11 personnes. Pourquoi pas chocolat ? C’était une valeur sûre et ça lui rappelait l’enfance, les vacances, les glaces sur le port, son visage tout barbouillé. Et comme second parfum ? A cette distance, il ne pouvait pas lire la liste des parfums accrochée sur la camionnette.

10 personnes. Il avait un peu de temps avant que son tour n’arrive. Il sortit son livre, un roman policier, format poche, qu’il pourrait redéposer une fois terminé dans un bar, au cinéma, à la laverie… Il se plongea dans la lecture à la découverte de l’intrigue.
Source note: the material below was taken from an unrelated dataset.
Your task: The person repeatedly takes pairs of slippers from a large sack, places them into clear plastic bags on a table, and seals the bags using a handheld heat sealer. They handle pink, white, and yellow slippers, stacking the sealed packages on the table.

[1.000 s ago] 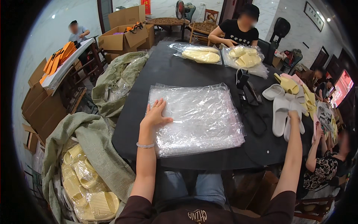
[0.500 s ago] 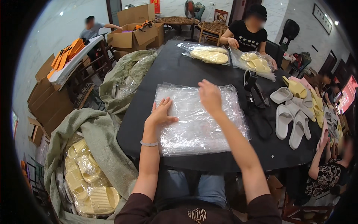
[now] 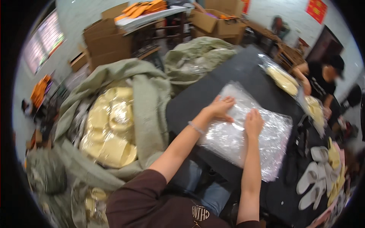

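A stack of clear plastic bags (image 3: 262,140) lies on the black table (image 3: 197,98) in front of me. My left hand (image 3: 220,108) rests flat on the stack's near left edge, fingers spread, a thin bracelet on its wrist. Beside it, my right hand (image 3: 253,122) presses palm down on the middle of the stack. Neither hand grips anything that I can see.
To my left, a big olive sack (image 3: 144,114) holds bagged yellow slippers (image 3: 108,129); a second sack (image 3: 197,57) lies beyond. White and yellow slippers (image 3: 317,178) sit at the table's right. A person in black (image 3: 323,79) handles bagged slippers (image 3: 283,79) across the table. Cardboard boxes (image 3: 102,36) stand behind.
My head has turned left, bringing the sack of yellow slippers into view. My right hand came from the table's right edge onto the plastic stack beside my left hand.
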`<state>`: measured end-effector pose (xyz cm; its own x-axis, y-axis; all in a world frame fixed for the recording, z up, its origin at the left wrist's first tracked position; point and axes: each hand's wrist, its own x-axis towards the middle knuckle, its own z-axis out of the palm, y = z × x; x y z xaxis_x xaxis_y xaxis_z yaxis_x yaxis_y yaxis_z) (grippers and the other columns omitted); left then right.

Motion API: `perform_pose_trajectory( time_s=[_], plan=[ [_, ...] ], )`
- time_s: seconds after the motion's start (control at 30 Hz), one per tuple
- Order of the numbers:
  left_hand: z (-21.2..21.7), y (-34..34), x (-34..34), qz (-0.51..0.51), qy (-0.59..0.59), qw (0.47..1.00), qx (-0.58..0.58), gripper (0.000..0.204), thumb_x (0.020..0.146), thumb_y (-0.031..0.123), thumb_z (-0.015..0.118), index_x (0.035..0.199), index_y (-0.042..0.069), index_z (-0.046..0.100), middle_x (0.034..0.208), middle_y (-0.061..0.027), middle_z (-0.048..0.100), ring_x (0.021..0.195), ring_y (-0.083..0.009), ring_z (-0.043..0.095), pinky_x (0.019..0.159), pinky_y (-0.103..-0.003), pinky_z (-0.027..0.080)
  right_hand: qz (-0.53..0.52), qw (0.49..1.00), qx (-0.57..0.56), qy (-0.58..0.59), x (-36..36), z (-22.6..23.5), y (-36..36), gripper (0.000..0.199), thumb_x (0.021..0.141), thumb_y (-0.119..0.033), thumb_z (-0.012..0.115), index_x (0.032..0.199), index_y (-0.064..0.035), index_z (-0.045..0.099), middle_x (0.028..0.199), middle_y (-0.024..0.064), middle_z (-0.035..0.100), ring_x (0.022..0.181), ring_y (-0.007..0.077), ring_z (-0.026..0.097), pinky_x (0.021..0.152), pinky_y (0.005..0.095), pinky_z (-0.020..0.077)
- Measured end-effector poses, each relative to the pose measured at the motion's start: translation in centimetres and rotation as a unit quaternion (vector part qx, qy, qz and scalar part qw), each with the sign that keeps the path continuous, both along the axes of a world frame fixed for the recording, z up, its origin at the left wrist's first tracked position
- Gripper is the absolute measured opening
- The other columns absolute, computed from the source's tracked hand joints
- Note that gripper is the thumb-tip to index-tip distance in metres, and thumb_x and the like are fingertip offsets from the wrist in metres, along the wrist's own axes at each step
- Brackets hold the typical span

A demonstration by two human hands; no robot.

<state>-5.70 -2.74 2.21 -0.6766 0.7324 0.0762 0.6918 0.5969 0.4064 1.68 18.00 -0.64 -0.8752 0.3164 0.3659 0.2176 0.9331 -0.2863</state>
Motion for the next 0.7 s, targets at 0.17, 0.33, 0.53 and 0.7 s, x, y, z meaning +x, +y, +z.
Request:
perform_pose_trajectory(
  time_s=[0.17,0.33,0.53,0.7],
  plan=[
    [-1.4,-0.7,1.2,0.012,0.116,0.993,0.013,0.074,0.085,0.055,0.054,0.134,0.001,0.041,0.148,-0.0148,0.032,0.139,-0.0278,0.026,0.111,-0.046,0.022,0.017,1.0,-0.003,-0.008,-0.7,-1.4,1.6,0.045,0.098,-0.039,0.033,0.129,-0.012,0.053,0.141,0.0058,0.044,0.131,0.0248,0.038,0.109,0.0517,0.0214],
    [1.8,-6.9,4.5,0.008,0.116,0.988,-0.097,0.053,0.09,0.044,0.053,0.124,0.003,0.052,0.138,-0.0137,0.046,0.131,-0.0276,0.039,0.104,-0.044,0.035,0.026,0.999,-0.041,-0.02,-1.0,-1.3,1.4,0.05,0.099,-0.043,0.026,0.132,-0.0136,0.05,0.144,0.0057,0.04,0.135,0.0238,0.032,0.111,0.0512,0.0179],
    [8.9,-20.6,11.6,0.09,0.019,0.996,0.007,0.046,0.089,0.038,0.058,0.12,0.004,0.058,0.126,-0.0142,0.056,0.116,-0.0301,0.052,0.099,-0.04,0.041,0.018,0.999,-0.024,-0.032,-0.9,-1.3,1.9,0.05,0.1,-0.044,0.026,0.135,-0.0149,0.048,0.145,0.0041,0.039,0.135,0.0234,0.033,0.11,0.0526,0.0176],
    [13.0,-36.4,16.1,0.486,0.083,0.87,-0.03,0.043,0.086,0.04,0.061,0.095,-0.001,0.066,0.096,-0.0199,0.066,0.089,-0.0321,0.064,0.078,-0.038,0.05,0.019,0.999,-0.015,-0.032,-1.2,-1.4,1.5,0.049,0.099,-0.043,0.028,0.135,-0.0155,0.047,0.145,0.0037,0.039,0.135,0.0226,0.033,0.11,0.0539,0.0179]
  ],
)
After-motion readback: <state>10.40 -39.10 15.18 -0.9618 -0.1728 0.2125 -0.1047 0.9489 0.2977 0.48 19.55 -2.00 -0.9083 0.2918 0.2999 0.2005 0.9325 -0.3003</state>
Après quelques pages, il leva les yeux.

7 personnes. L’air était lourd. Il était debout, quasiment immobile, et pourtant la sueur perlait sur son front. Il termina le premier chapitre et referma son livre.

4 personnes. Il était assez proche de la camionnette pour lire la longue liste des parfums. D’abord les glaces : les classiques chocolat, vanille, pistache… et les plus originales comme miel, jasmin, coquelicot. Puis les sorbets : pomme, poire, abricot « y’en a une, y’en a une… », citron, framboise. Son choix était fait, ce serait chocolat framboise. Il hésitait à ajouter une boule de pistache, le mélange des trois parfums était tentant.

3 personnes. Il se dit qu’il était vraiment bête de ne pas être venu plus tôt. Maintenant qu’il allait bientôt être servi, comme un gosse, il trépignait d’impatience. Une chose était certaine, il ne tarderait pas autant pour revenir.

2 personnes. Il sentit une goutte, puis deux. Il releva la tête. Le ciel s’était assombri. Le temps virait à l’orage.

1 personne. Un coup de tonnerre retentit. Les quelques gouttes se multiplièrent en un déluge qui ne lui laissa d’autre choix que de fuir. Le glacier avait fermé l’auvent de la camionnette, la place se vidait. Il courut se réfugier sous l’abribus et grimpa dans le bus qui ne tarda pas à se présenter. Il était trempé, comme ses compagnons de voyage. Il n’avait jamais été aussi près du but mais c’était raté pour cette fois.